(Beginning of Provided data)
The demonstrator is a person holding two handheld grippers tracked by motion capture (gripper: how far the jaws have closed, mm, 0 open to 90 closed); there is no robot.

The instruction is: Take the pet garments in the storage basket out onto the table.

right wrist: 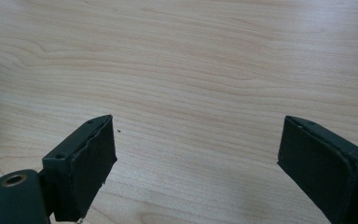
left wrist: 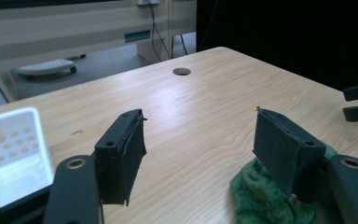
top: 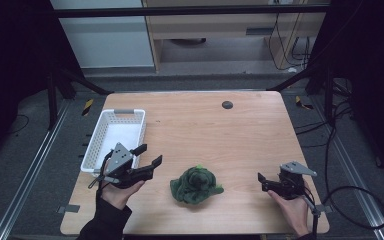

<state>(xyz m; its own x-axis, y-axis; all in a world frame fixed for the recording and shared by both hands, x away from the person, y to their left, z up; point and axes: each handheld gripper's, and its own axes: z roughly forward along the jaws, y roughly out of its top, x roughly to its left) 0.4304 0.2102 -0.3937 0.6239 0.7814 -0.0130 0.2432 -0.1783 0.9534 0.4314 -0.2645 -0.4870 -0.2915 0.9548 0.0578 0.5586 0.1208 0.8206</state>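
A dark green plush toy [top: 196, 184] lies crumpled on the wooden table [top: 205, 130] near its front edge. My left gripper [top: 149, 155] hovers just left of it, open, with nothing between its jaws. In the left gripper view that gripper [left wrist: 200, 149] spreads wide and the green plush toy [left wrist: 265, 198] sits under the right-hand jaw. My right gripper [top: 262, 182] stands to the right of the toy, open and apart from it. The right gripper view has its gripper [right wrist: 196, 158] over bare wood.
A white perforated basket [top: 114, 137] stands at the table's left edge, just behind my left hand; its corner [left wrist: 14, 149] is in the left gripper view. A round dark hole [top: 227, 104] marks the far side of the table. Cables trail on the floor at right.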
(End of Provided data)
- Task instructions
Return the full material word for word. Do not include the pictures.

- Solution for this task
The demonstrator is a person holding two handheld grippers tracked by motion capture (gripper: how far the jaws have closed, mm, 0 open to 90 closed); there is no robot.

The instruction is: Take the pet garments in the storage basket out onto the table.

right wrist: 
left wrist: 
top: 

<state>(xyz m; its own x-axis, y-axis; all in a world frame fixed for the recording and shared by both hands, x away from the person, y to their left, z up; point and axes: each handheld gripper's, and its own axes: z roughly forward along the jaws, y roughly out of its top, x roughly to its left) 0.4304 0.2102 -0.3937 0.6239 0.7814 -0.0130 0.2432 -0.1783 0.9534 0.4314 -0.2645 -0.4870 -0.2915 0.9548 0.0578 0.5586 0.1208 0.8206</state>
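A dark green plush toy [top: 196, 184] lies crumpled on the wooden table [top: 205, 130] near its front edge. My left gripper [top: 149, 155] hovers just left of it, open, with nothing between its jaws. In the left gripper view that gripper [left wrist: 200, 149] spreads wide and the green plush toy [left wrist: 265, 198] sits under the right-hand jaw. My right gripper [top: 262, 182] stands to the right of the toy, open and apart from it. The right gripper view has its gripper [right wrist: 196, 158] over bare wood.
A white perforated basket [top: 114, 137] stands at the table's left edge, just behind my left hand; its corner [left wrist: 14, 149] is in the left gripper view. A round dark hole [top: 227, 104] marks the far side of the table. Cables trail on the floor at right.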

No further output is needed here.